Would you repeat exactly the part of the listing below that runs from the line containing "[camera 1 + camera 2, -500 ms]" down to the line containing "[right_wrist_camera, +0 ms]", inclusive, and nothing else?

Stored data -
────────

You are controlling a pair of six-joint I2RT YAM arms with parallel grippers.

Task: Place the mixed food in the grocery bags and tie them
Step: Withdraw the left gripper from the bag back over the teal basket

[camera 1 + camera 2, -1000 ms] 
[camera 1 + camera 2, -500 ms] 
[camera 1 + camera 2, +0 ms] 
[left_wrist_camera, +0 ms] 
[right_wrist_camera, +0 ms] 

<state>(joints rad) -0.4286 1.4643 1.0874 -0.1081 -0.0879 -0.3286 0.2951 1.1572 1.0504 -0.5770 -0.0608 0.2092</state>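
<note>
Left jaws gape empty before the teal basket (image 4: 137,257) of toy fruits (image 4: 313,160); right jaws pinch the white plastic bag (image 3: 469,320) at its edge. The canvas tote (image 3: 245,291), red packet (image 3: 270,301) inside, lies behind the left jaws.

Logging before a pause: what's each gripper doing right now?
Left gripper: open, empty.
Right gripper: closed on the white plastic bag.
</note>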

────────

Exercise output -
[camera 1 + camera 2, -500 ms] 
[camera 1 + camera 2, +0 ms] 
[left_wrist_camera, +0 ms] 
[right_wrist_camera, +0 ms] 

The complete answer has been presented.